**Required work**
Each line of the entries below that holds "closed" is needed, copied in full.

**The data**
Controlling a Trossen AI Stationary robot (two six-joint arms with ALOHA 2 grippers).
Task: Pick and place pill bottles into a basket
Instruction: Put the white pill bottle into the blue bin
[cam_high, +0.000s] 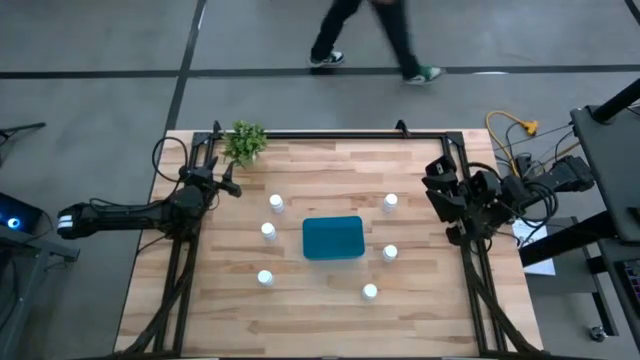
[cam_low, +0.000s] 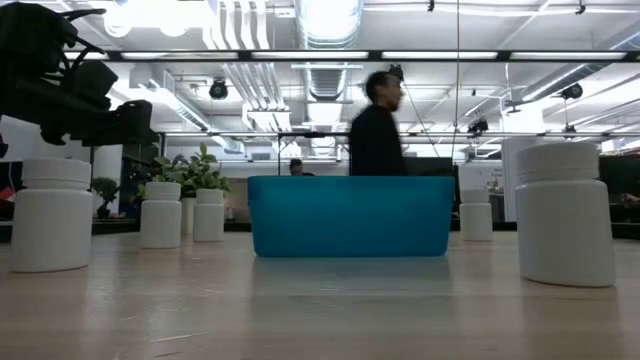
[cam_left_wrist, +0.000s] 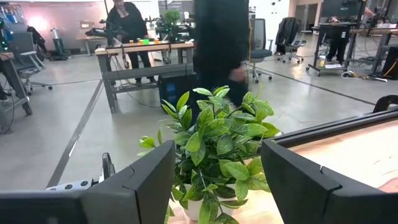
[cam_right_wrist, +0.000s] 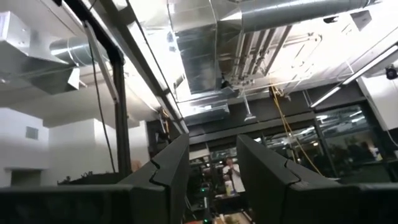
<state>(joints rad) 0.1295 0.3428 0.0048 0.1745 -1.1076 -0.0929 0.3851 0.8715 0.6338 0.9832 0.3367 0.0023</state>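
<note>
Several small white pill bottles stand upright on their bases on the wooden table around the teal basket (cam_high: 332, 238), three to its left (one (cam_high: 268, 231)) and three to its right (one (cam_high: 390, 253)). In the low view the basket (cam_low: 350, 215) sits at the centre, with bottles on either side (cam_low: 52, 215) (cam_low: 565, 213). My left gripper (cam_high: 228, 183) is open and empty at the far left, pointing at the plant. My right gripper (cam_high: 438, 186) is open and empty at the table's right edge. In its wrist view (cam_right_wrist: 212, 168) it points up at the ceiling.
A small green plant (cam_high: 245, 142) stands at the table's far left corner, just beyond my left gripper's fingers (cam_left_wrist: 217, 180). A black frame (cam_high: 330, 133) runs along the far and side edges. A person (cam_high: 375, 35) walks past beyond the far edge.
</note>
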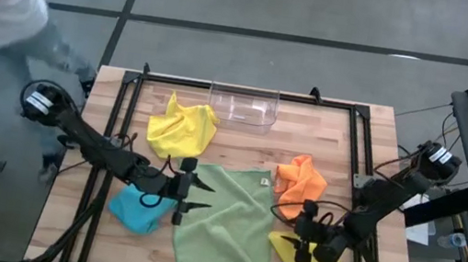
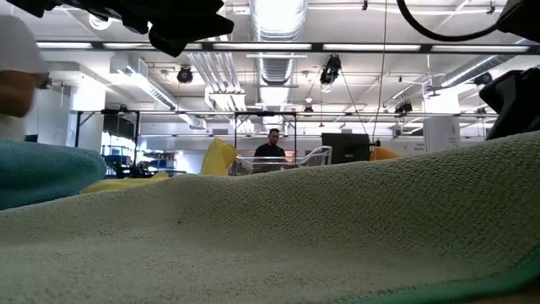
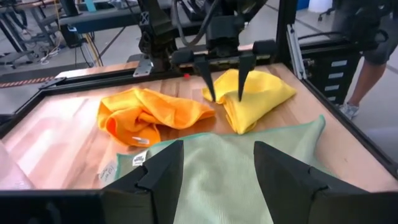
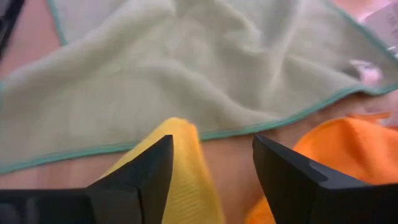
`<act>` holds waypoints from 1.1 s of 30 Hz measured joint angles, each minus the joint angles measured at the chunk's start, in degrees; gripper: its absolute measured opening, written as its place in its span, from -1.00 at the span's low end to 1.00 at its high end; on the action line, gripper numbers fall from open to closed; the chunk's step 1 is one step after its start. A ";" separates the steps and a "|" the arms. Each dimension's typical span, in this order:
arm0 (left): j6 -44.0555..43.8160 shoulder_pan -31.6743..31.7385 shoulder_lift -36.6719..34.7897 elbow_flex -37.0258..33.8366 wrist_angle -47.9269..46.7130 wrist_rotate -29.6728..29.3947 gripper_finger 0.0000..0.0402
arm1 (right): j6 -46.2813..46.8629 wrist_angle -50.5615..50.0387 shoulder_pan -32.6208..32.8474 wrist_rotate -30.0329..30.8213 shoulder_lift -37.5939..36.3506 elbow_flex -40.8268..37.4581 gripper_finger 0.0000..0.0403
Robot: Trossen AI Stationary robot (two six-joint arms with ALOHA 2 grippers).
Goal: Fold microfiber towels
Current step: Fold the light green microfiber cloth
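While both arms hang low from above, the left pincer [image 1: 190, 194] stands spread and empty at the pale green towel's [image 1: 229, 223] edge, with the light blue towel [image 1: 140, 210] bunched just beside it; it could catch both. The right pincer [image 1: 298, 245], released, hovers over one yellow towel [image 1: 306, 258] touching the orange towel [image 1: 298, 187]. The other yellow towel [image 1: 181, 126] lies near the clear bin [image 1: 243, 104]. At tabletop level, green cloth blocks nearly everything. Neither wrist camera shows the green towel's far corners, so its flatness is uncertain.
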 joint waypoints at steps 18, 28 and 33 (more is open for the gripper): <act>4.34 0.53 -4.22 0.27 -0.65 0.02 -0.11 | 5.73 -10.37 0.52 -12.53 16.95 11.87 -0.13; 3.85 0.52 -4.18 -0.24 -0.69 0.02 -0.11 | 20.95 -27.91 3.32 -13.46 11.18 11.50 -0.13; 2.29 0.52 -4.18 -0.38 -0.66 0.02 -0.11 | 19.89 -26.73 3.77 -8.92 7.00 11.64 -0.13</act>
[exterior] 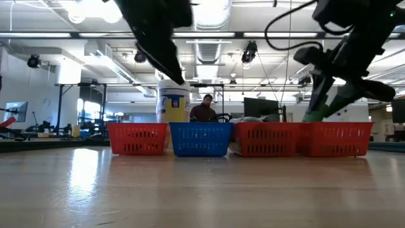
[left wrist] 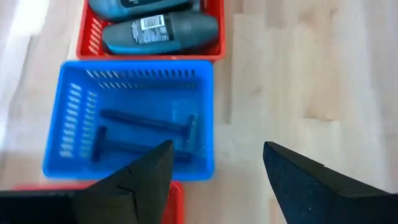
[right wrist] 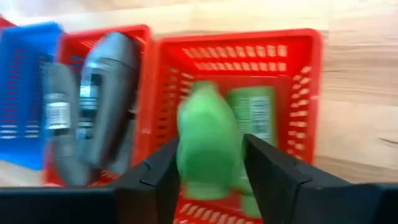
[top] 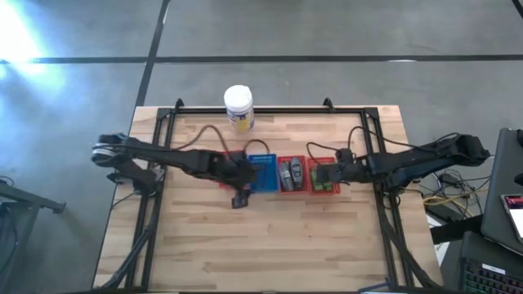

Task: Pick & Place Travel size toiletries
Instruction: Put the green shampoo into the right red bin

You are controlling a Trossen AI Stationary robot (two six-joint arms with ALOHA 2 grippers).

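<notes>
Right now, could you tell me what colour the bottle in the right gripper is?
Bright green bottle; right wrist view.

Two dark arms cross the middle of the overhead frame; the left arm [top: 176,159] ends at the far left in a rounded joint with a pale, shiny cap; the right arm [top: 409,161] is matte black, built of thick jointed segments. A thin dark cable (looped in an arc) rises over each arm near the centre. Close up, the left gripper [left wrist: 214,163] has broad, wedge-shaped black fingers [left wrist: 146,177] with flat faces; the right gripper [right wrist: 208,162] has the same.
</notes>
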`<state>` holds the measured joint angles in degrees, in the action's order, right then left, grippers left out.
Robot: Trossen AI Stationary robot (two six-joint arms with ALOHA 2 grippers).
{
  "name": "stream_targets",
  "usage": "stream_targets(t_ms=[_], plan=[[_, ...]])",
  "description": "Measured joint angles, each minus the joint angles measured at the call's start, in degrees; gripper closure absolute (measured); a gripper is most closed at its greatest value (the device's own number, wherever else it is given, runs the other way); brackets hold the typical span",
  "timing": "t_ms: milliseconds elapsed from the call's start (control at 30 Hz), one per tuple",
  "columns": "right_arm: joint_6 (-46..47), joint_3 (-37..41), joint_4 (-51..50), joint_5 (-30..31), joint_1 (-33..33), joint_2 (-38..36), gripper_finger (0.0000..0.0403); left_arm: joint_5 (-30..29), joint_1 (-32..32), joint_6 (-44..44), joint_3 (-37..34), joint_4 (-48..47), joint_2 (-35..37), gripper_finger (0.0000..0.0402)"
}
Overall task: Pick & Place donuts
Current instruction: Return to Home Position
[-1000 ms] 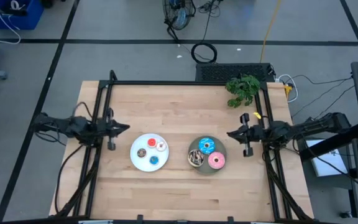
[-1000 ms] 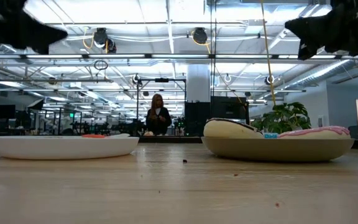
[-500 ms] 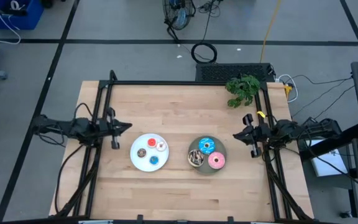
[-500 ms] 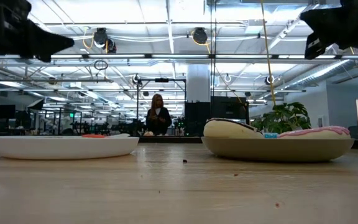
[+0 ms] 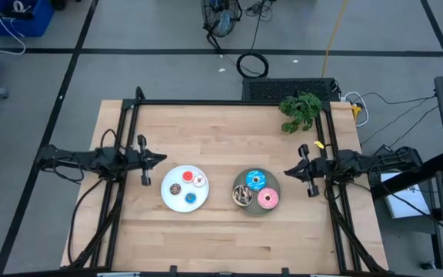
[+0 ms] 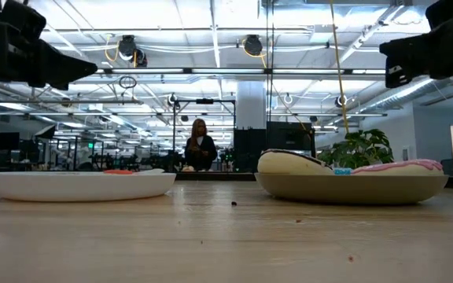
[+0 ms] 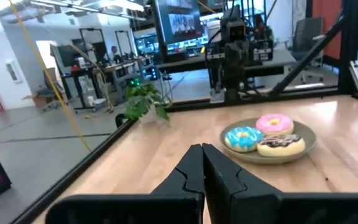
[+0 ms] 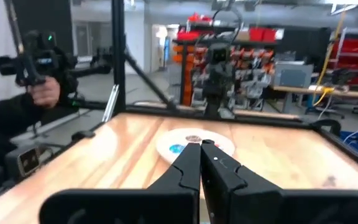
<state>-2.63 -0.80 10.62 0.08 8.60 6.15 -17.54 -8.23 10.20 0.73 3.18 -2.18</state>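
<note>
Pink icing is seen on the pink donut [image 5: 268,198], one of three larger rings laid together on the grey plate [image 5: 254,211]. Beside it the blue sprinkled donut [image 5: 254,181] is set toward the far side of that plate, and the brown sprinkled donut [image 5: 243,195], dark with pale flecks, is placed on the side nearer the white plate [image 5: 171,201]. The three are packed close, and in the left wrist view they are seen lying flat and touching.

Four tiny rings are spread over the white plate: the red donut [image 5: 187,177] and the white donut [image 5: 199,181] on its far half, the small brown donut [image 5: 175,189] and the small blue donut [image 5: 191,198] on its near half. They are kept slightly apart from one another.

Both plates are set side by side near the middle of the wooden table [image 5: 221,131], close but not touching. A green plant [image 5: 301,111] is placed at the far right corner.

The left gripper [image 5: 158,158] is held above the table's left part, just off the white plate, its fingers pressed together on nothing. The right gripper [image 5: 287,171] is held likewise just off the grey plate, fingers together and empty.

A person [image 6: 200,145] is seen far back in the room.
</note>
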Motion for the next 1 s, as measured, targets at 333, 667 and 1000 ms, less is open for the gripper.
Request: stream_targets(t_ms=[333,667,1000], plan=[[0.18,0.00,1.52,-0.18,0.00,0.00,0.0403,0.90,0.33,-0.23,0.00,-0.28,-1.94,0.0399],[0.26,0.00,3.42,-0.03,0.00,0.00,0.0403,1.60,0.33,-0.27,-0.01,-0.50,-1.99,0.0397],[-1.29,0.00,5.56,0.18,0.00,0.00,0.0403,2.74,0.33,-0.90,-0.07,-0.74,-5.41,0.0399]])
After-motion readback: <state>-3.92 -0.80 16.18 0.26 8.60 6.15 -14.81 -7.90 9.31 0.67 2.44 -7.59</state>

**Response box**
`<act>` holds waypoints from 1.1 s of 30 Hz measured joint angles, each minus the joint angles measured at the chunk's start, in degrees; gripper: its absolute measured opening, written as its place in its span, from -1.00 at the span's low end to 1.00 at its high end; on the action line, gripper numbers fall from open to closed; the chunk's step 1 is one step after its start. A ";" separates the steps and a "|" the arms. Each dimension's typical span, in this order:
  "description": "Measured joint angles, each minus the joint angles measured at the call's start, in degrees; gripper closure absolute (measured); a gripper is most closed at its greatest value (the device's own number, wherever else it is given, runs the other way); brackets hold the typical span",

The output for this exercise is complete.